[ aws . lookoutequipment ]

create-model

Description

Creates a machine learning model for data inference.

A machine-learning (ML) model is a mathematical model that finds patterns in your data. In Amazon Lookout for Equipment, the model learns the patterns of normal behavior and detects abnormal behavior that could be potential equipment failure (or maintenance events). The models are made by analyzing normal data and abnormalities in machine behavior that have already occurred.

Your model is trained using a portion of the data from your dataset and uses that data to learn patterns of normal behavior and abnormal patterns that lead to equipment failure. Another portion of the data is used to evaluate the model’s accuracy.

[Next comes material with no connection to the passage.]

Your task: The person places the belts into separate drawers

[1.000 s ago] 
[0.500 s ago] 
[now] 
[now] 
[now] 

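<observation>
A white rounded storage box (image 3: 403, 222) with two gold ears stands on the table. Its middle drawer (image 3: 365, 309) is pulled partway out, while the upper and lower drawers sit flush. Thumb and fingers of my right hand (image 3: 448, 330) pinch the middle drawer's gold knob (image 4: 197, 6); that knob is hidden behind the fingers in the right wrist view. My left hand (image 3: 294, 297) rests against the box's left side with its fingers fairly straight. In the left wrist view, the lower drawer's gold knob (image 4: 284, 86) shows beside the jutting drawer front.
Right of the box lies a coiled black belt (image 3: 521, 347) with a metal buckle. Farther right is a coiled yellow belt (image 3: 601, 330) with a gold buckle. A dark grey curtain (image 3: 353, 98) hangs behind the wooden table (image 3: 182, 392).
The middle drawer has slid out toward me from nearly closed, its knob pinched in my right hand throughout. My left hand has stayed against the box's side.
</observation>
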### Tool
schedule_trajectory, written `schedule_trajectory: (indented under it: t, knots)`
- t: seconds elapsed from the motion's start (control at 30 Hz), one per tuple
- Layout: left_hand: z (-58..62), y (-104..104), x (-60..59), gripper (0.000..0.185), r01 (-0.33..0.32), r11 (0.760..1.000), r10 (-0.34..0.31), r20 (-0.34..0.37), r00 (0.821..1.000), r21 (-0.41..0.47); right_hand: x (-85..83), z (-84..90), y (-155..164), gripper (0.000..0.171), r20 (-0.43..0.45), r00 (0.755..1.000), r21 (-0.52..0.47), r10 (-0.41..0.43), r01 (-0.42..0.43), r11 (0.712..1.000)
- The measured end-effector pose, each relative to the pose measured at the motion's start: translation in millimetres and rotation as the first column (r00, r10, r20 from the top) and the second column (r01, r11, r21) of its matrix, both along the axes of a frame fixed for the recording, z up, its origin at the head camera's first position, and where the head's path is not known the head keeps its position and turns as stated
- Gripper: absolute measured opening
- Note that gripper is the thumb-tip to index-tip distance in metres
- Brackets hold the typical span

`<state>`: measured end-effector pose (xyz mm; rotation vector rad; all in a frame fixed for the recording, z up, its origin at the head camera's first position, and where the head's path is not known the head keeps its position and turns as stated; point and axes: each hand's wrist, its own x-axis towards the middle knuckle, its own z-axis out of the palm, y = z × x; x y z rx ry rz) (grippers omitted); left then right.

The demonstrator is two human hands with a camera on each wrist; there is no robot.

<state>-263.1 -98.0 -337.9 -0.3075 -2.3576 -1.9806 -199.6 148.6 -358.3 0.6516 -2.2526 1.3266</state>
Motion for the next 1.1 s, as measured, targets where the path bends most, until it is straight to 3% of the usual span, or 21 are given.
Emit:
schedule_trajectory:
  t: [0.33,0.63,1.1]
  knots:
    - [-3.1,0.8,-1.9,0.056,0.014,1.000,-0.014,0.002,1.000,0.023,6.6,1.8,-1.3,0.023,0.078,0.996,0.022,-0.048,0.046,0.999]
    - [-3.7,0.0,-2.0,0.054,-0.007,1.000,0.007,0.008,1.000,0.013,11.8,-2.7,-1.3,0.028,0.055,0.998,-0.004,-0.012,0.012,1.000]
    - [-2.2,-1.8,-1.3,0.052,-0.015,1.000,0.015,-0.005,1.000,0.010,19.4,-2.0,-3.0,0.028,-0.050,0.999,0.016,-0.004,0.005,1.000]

See also: AWS API Documentation

Synopsis

  create-model
--model-name <value>
--dataset-name <value>
[--dataset-schema <value>]
[--labels-input-configuration <value>]
[--client-token <value>]
[--training-data-start-time <value>]
[--training-data-end-time <value>]
[--evaluation-data-start-time <value>]
[--evaluation-data-end-time <value>]
[--role-arn <value>]
[--data-pre-processing-configuration <value>]
[--server-side-kms-key-id <value>]
[--tags <value>]
[--off-condition <value>]
[--model-diagnostics-output-configuration <value>]
[--cli-input-json | --cli-input-yaml]
[--generate-cli-skeleton <value>]
[--debug]
[--endpoint-url <value>]
[--no-verify-ssl]
[--no-paginate]
[--output <value>]
[--query <value>]
[--profile <value>]
[--region <value>]
[--version <value>]
[--color <value>]
[--no-sign-request]
[--ca-bundle <value>]
[--cli-read-timeout <value>]
[--cli-connect-timeout <value>]
[--cli-binary-format <value>]
[--no-cli-pager]
[--cli-auto-prompt]
[--no-cli-auto-prompt]

Options

--model-name (string)

The name for the machine learning model to be created.

--dataset-name (string)

The name of the dataset for the machine learning model being created.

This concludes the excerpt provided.